§ WHAT IS EXPECTED:
The line that contains "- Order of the" marks the end: retype the data below exactly from its first line through that line.

------ RECORDS TO USE

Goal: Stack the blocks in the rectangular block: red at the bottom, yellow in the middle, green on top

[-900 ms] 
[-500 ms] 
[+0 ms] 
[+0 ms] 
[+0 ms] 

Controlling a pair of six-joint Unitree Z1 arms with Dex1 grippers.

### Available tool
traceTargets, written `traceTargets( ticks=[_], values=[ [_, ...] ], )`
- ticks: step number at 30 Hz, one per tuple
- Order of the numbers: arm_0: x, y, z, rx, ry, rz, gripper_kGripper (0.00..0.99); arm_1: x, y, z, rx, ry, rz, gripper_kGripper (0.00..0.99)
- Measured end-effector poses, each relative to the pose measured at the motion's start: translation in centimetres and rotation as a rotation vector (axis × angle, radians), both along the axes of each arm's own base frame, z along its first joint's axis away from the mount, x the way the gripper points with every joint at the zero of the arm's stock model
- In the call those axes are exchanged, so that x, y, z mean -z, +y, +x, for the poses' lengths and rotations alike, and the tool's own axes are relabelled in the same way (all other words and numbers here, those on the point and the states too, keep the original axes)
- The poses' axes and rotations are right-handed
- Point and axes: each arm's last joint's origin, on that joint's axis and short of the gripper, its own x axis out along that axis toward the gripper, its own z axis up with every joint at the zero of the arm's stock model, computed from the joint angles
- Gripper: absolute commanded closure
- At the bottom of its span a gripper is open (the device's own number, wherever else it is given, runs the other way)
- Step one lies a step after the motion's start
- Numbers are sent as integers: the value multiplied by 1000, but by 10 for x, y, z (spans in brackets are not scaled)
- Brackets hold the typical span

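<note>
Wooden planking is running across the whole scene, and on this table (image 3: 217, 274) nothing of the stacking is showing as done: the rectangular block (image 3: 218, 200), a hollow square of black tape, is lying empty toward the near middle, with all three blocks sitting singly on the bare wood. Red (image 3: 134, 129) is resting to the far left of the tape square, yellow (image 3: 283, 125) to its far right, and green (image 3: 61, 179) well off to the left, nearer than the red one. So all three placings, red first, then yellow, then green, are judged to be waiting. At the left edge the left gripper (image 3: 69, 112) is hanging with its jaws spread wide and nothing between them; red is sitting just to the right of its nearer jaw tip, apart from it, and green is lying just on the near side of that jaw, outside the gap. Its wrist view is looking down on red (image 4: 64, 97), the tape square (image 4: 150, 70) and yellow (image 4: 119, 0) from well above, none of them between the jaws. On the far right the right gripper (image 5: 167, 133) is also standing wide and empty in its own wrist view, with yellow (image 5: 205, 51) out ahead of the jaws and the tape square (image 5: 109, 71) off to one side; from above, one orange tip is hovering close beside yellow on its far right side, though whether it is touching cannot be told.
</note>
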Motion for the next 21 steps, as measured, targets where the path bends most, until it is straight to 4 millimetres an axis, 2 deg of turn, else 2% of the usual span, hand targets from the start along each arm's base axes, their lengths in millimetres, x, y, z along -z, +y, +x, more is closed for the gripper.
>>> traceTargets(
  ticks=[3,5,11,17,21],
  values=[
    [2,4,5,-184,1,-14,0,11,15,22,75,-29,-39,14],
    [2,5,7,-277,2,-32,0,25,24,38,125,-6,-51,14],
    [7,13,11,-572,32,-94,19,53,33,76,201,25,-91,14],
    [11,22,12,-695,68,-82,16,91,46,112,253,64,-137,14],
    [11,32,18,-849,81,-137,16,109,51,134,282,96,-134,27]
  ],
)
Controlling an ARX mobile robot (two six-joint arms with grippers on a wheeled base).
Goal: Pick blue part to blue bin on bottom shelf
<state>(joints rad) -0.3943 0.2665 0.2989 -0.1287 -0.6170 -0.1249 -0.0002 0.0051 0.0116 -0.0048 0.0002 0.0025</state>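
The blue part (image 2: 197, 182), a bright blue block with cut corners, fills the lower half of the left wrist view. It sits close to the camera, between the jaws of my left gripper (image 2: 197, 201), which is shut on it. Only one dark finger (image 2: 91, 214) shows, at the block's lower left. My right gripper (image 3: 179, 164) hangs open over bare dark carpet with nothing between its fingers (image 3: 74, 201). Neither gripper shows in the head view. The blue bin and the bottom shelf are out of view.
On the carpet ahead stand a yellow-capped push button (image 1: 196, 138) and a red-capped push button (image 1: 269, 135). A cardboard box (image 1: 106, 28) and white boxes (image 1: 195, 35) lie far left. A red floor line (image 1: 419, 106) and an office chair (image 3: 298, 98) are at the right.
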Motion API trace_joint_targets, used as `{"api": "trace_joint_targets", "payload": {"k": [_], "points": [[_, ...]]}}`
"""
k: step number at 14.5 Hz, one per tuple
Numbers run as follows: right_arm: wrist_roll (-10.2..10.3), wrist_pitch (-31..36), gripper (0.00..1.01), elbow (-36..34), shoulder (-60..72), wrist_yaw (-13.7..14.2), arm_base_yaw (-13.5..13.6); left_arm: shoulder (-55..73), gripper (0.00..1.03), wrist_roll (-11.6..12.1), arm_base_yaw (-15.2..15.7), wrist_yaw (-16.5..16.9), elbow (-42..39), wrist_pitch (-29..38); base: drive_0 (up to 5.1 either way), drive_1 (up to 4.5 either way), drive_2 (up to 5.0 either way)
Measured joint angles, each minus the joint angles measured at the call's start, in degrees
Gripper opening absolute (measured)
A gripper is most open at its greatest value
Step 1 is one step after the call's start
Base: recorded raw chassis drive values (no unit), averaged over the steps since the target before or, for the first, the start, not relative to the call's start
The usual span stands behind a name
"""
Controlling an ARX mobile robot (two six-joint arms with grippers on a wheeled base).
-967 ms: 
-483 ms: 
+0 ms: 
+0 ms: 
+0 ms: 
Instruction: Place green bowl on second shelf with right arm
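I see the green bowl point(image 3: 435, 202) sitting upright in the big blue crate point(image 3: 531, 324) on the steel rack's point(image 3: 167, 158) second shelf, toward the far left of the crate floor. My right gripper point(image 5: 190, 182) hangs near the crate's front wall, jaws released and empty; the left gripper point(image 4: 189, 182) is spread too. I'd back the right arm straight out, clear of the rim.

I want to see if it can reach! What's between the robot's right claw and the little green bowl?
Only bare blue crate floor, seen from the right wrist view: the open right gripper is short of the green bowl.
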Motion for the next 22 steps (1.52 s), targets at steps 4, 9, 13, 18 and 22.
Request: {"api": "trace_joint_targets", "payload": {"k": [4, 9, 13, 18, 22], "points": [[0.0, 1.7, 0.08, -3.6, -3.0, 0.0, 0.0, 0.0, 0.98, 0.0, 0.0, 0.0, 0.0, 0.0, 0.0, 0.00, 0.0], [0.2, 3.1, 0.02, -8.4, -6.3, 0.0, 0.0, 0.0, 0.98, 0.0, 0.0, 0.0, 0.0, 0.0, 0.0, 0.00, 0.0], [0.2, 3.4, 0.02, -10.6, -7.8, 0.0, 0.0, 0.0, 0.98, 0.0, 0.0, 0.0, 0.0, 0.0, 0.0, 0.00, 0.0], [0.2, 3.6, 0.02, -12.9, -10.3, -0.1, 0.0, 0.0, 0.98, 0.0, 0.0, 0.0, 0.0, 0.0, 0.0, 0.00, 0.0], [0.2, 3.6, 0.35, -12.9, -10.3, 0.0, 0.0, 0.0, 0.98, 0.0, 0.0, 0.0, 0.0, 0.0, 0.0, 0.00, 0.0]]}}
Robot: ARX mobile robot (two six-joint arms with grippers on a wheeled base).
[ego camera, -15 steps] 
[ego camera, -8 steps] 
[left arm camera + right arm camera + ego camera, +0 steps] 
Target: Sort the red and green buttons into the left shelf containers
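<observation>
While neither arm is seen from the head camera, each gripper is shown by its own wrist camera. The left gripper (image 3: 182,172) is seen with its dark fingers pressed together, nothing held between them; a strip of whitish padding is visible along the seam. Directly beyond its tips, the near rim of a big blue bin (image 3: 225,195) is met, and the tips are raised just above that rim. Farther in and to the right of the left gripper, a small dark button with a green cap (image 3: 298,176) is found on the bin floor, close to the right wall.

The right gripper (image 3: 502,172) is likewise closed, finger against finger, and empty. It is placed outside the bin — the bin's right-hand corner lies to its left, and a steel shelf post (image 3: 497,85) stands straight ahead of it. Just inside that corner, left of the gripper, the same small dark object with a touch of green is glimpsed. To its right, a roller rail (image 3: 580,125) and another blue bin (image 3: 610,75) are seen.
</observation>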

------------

§ SOLUTION BELOW:
Goal: Stack the blocks in the rectangular block: red at the bottom, yellow in the middle, green on top

[-900 ms] 
[-500 ms] 
[+0 ms] 
[+0 ms] 
[+0 ms] 

Controlling a pair of six-joint Unitree Z1 arms with Dex1 grippers.

### Available tool
traceTargets, written `traceTargets( ticks=[_], values=[ [_, ...] ], )`
- ticks: step number at 30 Hz, one per tuple
- Order of the numbers: arm_0: x, y, z, rx, ry, rz, gripper_kGripper (0.00..0.99); arm_1: x, y, z, rx, ry, rz, gripper_kGripper (0.00..0.99)

The full output has been given.